(Prompt): Wherever the word "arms" appears in a line of the data, that line should be copied.

★ ★ ★ ★

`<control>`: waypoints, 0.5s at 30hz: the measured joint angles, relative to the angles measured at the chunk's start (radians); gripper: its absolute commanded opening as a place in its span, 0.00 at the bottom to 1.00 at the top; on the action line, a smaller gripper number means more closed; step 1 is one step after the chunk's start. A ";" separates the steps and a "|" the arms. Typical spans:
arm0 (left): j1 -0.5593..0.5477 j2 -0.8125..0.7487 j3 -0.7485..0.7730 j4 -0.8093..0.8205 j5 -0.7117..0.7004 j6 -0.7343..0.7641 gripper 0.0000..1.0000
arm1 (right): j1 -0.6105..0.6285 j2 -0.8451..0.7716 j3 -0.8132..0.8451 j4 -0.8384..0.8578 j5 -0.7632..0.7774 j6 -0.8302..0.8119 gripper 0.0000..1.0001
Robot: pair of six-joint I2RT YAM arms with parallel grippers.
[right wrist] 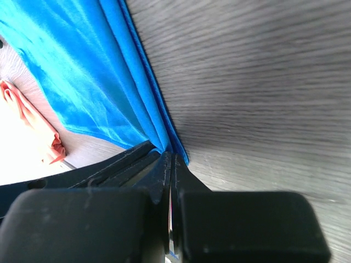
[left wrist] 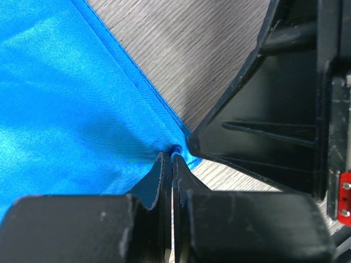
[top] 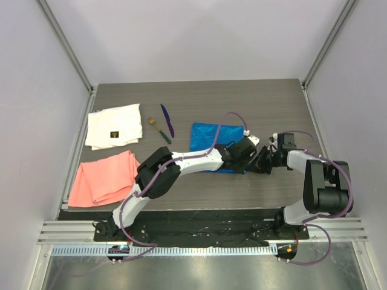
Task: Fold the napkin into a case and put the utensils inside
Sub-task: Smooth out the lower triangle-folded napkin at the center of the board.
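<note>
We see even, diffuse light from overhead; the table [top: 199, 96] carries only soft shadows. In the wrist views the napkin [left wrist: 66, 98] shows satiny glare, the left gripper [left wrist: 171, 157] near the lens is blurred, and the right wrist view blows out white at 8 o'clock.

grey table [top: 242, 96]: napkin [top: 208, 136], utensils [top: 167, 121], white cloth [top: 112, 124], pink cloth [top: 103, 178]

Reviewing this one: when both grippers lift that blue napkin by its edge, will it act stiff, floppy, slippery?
Probably floppy: the napkin puckers where the left gripper pinches it. Likely thin and light: its layered edge lies flat by the right gripper. Its glossy sheen suggests it may slip from a pinch.
</note>
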 measured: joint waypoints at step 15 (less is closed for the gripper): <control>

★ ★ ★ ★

(Written response):
`<control>`: waypoints, 0.5s at 30hz: the measured joint angles, relative to the angles measured at the chunk's start (radians); gripper: its absolute commanded opening as a place in its span, 0.00 at the bottom to 1.00 at the top; on the action line, a smaller gripper number means more closed; step 1 is one step after the chunk's start. A ";" separates the steps and a "|" the arms. Typical spans:
Robot: pair of six-joint I2RT YAM arms with parallel grippers.

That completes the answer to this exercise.